### ASSIGNMENT
Once you reach the line containing "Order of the" in the data below, restate each line word for word up to and including the one containing "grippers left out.".

━━━

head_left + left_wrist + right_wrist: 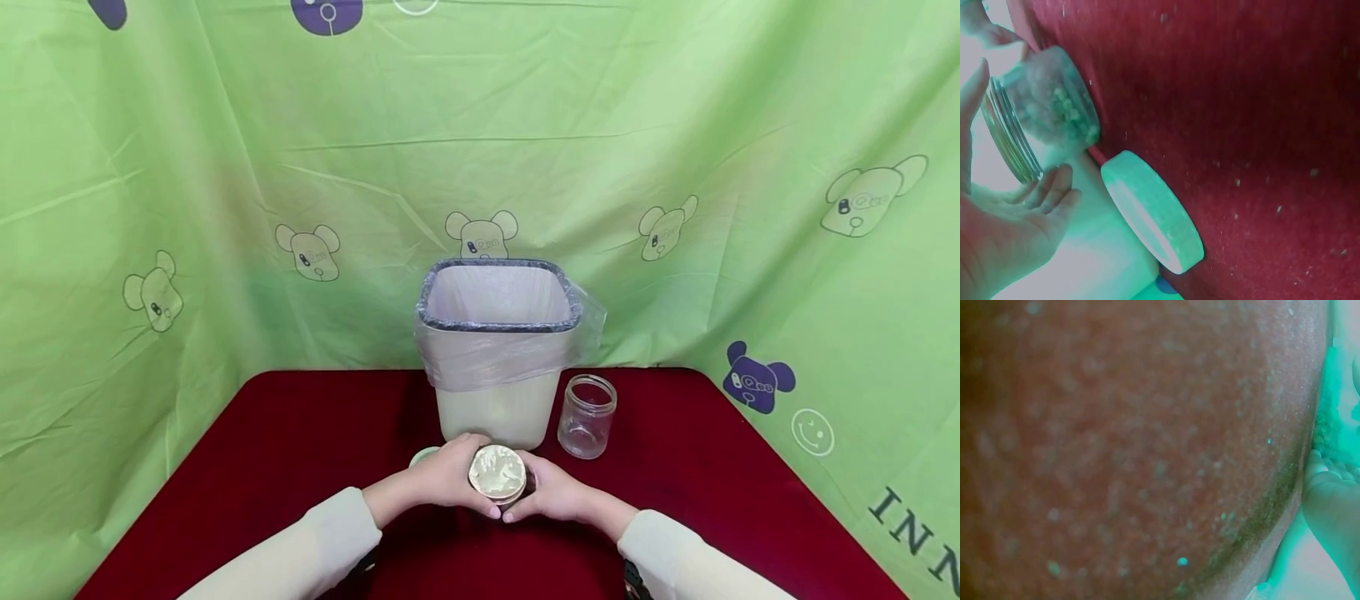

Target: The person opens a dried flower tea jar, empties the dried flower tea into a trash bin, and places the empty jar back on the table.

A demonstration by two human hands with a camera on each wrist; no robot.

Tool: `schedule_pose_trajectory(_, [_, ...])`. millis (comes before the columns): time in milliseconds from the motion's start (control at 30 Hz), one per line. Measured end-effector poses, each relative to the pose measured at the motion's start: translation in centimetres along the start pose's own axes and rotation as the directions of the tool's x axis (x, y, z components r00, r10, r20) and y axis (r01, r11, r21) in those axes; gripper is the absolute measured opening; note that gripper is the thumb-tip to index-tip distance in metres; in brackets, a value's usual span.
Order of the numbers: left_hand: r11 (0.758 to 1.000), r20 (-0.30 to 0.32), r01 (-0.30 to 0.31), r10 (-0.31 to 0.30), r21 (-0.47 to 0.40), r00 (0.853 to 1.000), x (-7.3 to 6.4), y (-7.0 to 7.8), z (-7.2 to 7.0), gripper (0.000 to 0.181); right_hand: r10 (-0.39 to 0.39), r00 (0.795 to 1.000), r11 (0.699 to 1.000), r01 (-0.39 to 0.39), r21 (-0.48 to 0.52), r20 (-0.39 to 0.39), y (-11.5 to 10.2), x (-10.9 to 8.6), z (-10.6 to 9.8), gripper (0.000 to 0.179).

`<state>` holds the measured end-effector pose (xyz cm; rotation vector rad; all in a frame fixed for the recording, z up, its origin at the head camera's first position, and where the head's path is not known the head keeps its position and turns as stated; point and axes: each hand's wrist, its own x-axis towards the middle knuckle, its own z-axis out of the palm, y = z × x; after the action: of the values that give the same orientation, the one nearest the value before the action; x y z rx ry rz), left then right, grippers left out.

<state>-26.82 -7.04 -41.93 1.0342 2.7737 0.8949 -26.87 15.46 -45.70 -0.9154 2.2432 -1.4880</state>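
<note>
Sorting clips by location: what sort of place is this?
Probably a staged recording booth, not an ordinary room: green printed cloth hangs on three sides of a red tabletop, and a lined bin stands right on it.

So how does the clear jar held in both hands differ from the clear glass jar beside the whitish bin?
The held jar has a pale, shiny cover; the glass jar is open-topped. The held jar shows lumpy contents; the glass jar looks empty. The left hand and right hand hold the first; the glass jar stands on the red table. Both are clear and round.
</note>
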Motion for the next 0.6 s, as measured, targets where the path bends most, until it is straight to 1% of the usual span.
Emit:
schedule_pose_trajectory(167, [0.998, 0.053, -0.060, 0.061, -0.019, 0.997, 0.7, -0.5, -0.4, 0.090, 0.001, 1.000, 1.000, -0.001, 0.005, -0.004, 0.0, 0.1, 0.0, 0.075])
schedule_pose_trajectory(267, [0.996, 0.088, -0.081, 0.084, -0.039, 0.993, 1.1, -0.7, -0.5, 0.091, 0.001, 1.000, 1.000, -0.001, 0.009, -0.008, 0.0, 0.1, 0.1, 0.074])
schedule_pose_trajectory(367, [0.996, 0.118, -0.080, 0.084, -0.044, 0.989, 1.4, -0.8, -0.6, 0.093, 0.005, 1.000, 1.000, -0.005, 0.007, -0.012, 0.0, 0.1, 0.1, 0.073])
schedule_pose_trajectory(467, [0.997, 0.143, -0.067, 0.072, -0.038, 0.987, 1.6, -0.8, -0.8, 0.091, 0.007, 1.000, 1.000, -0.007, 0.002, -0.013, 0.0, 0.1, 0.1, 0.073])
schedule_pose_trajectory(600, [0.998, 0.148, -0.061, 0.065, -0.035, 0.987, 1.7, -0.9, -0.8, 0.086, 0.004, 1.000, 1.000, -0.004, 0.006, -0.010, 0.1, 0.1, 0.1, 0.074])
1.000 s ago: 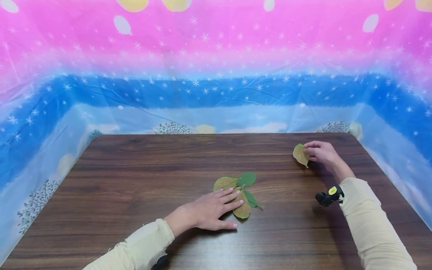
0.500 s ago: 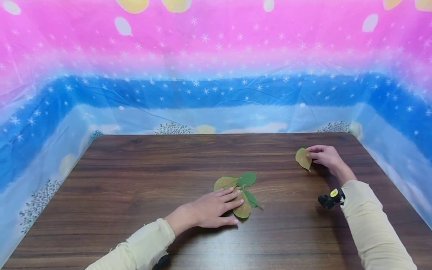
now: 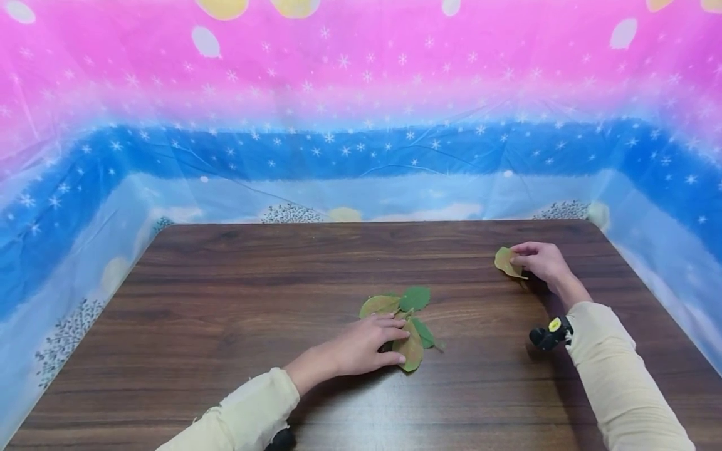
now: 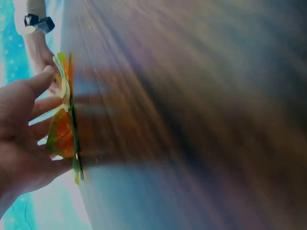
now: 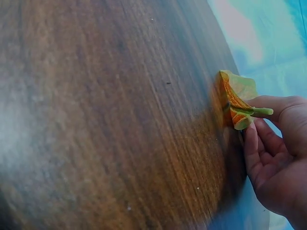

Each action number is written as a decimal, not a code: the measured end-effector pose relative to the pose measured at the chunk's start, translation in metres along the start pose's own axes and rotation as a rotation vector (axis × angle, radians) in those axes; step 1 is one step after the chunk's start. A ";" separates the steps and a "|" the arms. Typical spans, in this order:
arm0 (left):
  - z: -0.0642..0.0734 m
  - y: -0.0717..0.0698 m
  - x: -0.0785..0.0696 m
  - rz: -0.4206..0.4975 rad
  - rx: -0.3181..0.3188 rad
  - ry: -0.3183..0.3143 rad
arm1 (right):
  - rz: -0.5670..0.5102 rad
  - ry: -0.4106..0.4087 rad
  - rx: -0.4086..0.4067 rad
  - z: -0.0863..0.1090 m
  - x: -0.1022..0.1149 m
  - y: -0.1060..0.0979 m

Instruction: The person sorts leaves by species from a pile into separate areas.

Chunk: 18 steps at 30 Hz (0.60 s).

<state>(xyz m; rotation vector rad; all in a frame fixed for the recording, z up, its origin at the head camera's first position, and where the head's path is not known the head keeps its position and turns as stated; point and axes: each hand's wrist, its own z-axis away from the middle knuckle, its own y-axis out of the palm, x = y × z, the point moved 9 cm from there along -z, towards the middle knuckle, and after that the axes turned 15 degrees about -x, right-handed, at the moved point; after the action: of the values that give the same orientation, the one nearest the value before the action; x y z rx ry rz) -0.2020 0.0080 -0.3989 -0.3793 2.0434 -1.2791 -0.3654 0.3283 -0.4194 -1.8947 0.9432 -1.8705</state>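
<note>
Evidently, the yellowish leaf (image 3: 504, 263), judged light, fragile and best held by its stalk (image 5: 263, 111), is pinched by the right hand (image 3: 540, 260) near the far right corner of the table (image 3: 242, 282), the left hand (image 3: 361, 347) resting loosely on other leaves (image 3: 414, 352).

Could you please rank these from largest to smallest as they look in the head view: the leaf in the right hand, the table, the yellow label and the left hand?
1. Table
2. Left hand, partly because it is nearer the camera
3. Leaf in the right hand
4. Yellow label
</note>
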 end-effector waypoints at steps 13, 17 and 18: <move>-0.012 -0.007 -0.004 -0.126 -0.231 -0.138 | 0.005 -0.022 -0.032 0.002 0.001 -0.001; -0.012 -0.007 -0.003 -0.124 -0.263 -0.158 | 0.013 -0.024 -0.035 0.002 -0.002 0.000; -0.012 -0.007 -0.002 -0.110 -0.273 -0.167 | 0.014 -0.025 -0.034 0.002 -0.003 0.000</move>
<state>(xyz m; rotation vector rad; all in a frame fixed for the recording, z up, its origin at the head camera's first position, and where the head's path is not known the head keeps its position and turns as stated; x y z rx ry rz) -0.2097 0.0139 -0.3889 -0.7084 2.0794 -0.9943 -0.3637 0.3298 -0.4213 -1.9213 0.9841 -1.8299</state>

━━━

### OUTPUT FOR THIS EXERCISE
Order of the numbers: left_hand: r11 (0.758 to 1.000), r20 (-0.30 to 0.32), r01 (-0.30 to 0.31), r10 (-0.31 to 0.30), r21 (-0.47 to 0.40), r00 (0.853 to 1.000), x (-7.3 to 6.4), y (-7.0 to 7.8), z (-7.2 to 7.0), gripper (0.000 to 0.181); right_hand: r10 (-0.39 to 0.39), r00 (0.795 to 1.000), r11 (0.699 to 1.000), r01 (-0.39 to 0.39), r21 (-0.48 to 0.52), r20 (-0.39 to 0.39), y (-11.5 to 10.2), x (-10.9 to 8.6), z (-10.6 to 9.8), gripper (0.000 to 0.179).

`<state>` holds the measured end-effector pose (xyz cm; rotation vector rad; all in a frame fixed for the recording, z up, its origin at the head camera's first position, and where the head's path is not known the head keeps its position and turns as stated; point and axes: each hand's wrist, its own x-axis towards the middle knuckle, its own z-axis out of the palm, y = z × x; after the action: of the values that give the same orientation, the one nearest the value before the action; x y z rx ry rz), left then right, grippers left out.

Work on this exercise is now finished.